Squamules dull brownish grey to brown, 1–8(–10) mm wide, to 0.6 mm thick, at first rather neatly roundish and adnate, later becoming divided, contiguous and crowded together, sometimes overlapping, plane to undulate, typically rather crumpled when well-developed, with the margins entire at first, but soon becoming crenate, then ragged, eroded and pruinose, a little upturned and free of the substratum, forming extensive irregular colonies intermixed with other lichens; upper surface deeply cracked into angular polyhedrons from the earliest stages, these becoming 4–5-sided, 1–3 mm wide, well-separated by deep fissures, apically flat or pointy, rather glossy and crystalline, pruinose with crystals of calcium oxalate; lower surface pale brown. Apothecia laminal, adnate, roundish or shallowly lobate, to 2 mm wide, hemiangiocarpic and erupting from the surface of the squamules; disc plane at first, becoming convex, black, sparsely whitish grey-pruinose, thinly marginate; proper exciple black, soon ± excluded, in section 30–40 µm thick, purple-brown at the outer edge, hyaline within. Hypothecium 35–50 µm thick, hyaline. Hymenium 75–90 µm thick, hyaline to suffused purple-brown, with the epihymenial layer purple-brown and intensifying in K; paraphyses 1.5–2 µm thick, with apices brown, 2.5–3µm wide; asci 55–70 × 12–16 µm. Ascospores 11–14.1–16.5(–18) × 5–6.8–8(–8.5 µm). Pycnidia not seen.
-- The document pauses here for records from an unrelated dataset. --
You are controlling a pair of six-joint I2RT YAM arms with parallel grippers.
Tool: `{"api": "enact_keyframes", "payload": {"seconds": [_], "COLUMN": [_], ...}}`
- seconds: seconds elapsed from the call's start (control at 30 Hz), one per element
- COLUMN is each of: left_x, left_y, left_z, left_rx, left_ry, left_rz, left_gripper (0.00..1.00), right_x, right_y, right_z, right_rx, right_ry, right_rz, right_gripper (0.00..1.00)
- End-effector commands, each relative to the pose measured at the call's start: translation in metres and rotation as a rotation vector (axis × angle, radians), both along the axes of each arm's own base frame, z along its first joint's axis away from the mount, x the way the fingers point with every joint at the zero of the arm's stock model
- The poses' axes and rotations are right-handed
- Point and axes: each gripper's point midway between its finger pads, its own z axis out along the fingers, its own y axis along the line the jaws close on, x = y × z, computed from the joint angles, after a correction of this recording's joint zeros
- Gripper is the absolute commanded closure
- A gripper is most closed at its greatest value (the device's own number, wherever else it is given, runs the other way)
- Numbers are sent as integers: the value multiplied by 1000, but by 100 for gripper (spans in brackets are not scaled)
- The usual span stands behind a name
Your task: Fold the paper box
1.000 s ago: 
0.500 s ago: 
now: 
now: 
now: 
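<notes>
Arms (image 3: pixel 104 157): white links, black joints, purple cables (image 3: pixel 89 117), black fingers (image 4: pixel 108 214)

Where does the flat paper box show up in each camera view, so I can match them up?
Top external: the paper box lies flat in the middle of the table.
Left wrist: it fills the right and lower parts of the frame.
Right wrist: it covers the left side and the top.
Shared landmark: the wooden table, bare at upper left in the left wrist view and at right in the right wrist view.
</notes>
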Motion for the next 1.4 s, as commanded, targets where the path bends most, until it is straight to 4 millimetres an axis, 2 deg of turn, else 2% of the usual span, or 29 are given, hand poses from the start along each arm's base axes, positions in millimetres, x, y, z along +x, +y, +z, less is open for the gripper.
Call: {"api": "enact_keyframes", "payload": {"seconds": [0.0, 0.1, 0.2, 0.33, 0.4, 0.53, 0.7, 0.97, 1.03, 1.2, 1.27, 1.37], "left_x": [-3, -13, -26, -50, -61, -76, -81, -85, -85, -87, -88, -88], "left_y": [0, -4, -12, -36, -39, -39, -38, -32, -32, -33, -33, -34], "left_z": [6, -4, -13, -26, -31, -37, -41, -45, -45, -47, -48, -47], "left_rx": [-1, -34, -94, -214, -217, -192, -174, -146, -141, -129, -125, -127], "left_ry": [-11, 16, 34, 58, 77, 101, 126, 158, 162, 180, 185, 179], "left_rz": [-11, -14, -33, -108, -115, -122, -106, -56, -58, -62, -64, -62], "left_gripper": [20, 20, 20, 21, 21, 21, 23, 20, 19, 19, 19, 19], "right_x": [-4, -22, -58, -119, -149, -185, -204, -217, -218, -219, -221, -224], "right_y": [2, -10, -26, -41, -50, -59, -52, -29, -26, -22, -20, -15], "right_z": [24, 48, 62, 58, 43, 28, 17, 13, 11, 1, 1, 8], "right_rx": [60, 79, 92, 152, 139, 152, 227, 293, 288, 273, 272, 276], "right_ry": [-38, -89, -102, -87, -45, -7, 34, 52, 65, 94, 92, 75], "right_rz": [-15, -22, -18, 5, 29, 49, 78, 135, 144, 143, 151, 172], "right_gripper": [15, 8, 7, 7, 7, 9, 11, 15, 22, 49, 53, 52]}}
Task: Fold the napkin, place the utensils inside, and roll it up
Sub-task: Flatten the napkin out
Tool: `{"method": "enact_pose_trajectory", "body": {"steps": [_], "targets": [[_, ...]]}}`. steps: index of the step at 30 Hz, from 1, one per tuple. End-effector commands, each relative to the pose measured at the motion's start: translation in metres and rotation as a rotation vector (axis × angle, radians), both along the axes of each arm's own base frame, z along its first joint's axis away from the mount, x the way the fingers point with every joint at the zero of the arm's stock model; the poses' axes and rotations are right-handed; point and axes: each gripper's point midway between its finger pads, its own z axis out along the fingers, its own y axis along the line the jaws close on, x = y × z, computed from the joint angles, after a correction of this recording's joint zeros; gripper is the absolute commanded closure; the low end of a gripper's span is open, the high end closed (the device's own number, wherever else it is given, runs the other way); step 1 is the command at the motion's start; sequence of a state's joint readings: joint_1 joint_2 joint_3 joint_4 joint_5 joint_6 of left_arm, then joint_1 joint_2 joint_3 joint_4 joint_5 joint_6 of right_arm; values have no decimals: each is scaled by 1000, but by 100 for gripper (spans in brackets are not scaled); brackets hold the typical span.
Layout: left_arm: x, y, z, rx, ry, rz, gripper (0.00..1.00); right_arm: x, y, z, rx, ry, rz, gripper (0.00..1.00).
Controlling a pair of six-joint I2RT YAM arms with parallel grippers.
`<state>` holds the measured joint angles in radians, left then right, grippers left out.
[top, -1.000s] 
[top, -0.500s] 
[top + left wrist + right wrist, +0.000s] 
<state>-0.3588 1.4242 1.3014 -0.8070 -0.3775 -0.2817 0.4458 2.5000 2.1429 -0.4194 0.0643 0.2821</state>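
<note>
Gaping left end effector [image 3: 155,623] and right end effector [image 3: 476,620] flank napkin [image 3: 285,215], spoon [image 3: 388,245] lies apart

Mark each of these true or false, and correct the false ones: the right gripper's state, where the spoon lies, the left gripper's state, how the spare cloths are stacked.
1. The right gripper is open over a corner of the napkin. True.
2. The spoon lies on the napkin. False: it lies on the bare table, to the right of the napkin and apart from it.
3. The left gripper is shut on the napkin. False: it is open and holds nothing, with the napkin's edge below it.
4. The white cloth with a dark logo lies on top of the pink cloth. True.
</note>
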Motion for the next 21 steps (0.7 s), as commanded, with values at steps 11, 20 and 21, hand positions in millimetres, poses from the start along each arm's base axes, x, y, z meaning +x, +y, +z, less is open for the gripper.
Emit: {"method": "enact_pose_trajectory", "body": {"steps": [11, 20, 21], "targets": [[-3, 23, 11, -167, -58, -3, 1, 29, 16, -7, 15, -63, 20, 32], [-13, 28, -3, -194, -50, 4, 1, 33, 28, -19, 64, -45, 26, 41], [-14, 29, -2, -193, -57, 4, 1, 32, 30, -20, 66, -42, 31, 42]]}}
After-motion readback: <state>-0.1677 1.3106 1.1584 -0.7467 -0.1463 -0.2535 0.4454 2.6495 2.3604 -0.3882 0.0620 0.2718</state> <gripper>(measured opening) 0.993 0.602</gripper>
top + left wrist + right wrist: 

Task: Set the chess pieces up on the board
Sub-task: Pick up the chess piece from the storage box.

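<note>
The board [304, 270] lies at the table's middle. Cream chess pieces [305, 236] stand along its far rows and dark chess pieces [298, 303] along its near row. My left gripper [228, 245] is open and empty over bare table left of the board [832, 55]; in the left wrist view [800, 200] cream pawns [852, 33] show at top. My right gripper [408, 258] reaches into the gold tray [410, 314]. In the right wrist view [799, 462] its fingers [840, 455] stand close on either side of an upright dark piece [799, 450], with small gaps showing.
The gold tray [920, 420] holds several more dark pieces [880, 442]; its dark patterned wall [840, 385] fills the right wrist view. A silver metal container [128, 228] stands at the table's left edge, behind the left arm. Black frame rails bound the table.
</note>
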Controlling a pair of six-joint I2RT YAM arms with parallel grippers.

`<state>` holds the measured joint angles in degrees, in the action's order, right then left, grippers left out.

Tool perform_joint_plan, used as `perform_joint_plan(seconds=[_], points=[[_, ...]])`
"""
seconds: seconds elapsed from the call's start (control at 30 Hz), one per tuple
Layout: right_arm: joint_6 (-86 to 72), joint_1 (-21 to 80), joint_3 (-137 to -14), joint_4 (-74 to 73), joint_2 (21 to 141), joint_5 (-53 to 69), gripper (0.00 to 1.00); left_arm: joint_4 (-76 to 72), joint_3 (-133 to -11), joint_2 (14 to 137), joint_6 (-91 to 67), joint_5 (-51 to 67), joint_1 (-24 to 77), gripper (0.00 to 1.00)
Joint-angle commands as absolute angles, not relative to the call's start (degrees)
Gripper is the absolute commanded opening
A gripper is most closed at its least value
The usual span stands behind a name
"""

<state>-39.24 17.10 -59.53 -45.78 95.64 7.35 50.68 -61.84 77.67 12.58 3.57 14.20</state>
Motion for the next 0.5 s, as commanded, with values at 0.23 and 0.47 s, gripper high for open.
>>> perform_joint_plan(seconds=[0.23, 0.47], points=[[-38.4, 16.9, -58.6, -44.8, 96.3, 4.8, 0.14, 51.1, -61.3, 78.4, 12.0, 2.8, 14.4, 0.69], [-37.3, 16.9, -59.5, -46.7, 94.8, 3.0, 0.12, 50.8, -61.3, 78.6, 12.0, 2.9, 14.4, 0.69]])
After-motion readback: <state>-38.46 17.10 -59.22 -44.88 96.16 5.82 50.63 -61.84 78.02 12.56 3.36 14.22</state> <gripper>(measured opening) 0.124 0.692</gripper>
Chemistry: nil; all spot tests negative.

A characteristic species of the arid rangelands of mainland Australia, also known from southern Africa and reported (rather unusually) from Hong Kong. It is seemingly uncommon in Tasmania, where it has been collected from low rainfall, lowland locations in the east, growing on soil in degraded pasture, grassland or grassy woodland. It is recognised by its dull brownish, rather crumpled lobes, the very characteristic polyhedral cracking and division of its upper surface, and its relatively large, adnate apothecia. On close study, the great majority of herbarium records of this species proved to be the more common Psora decipiens, which can also sometimes have a fissured upper surface, but which differs clearly by having pinkish or red-brown, often concave lobes, marginal, strongly convex apothecia, and red-brown (rather than purple-brown) apothecial pigment.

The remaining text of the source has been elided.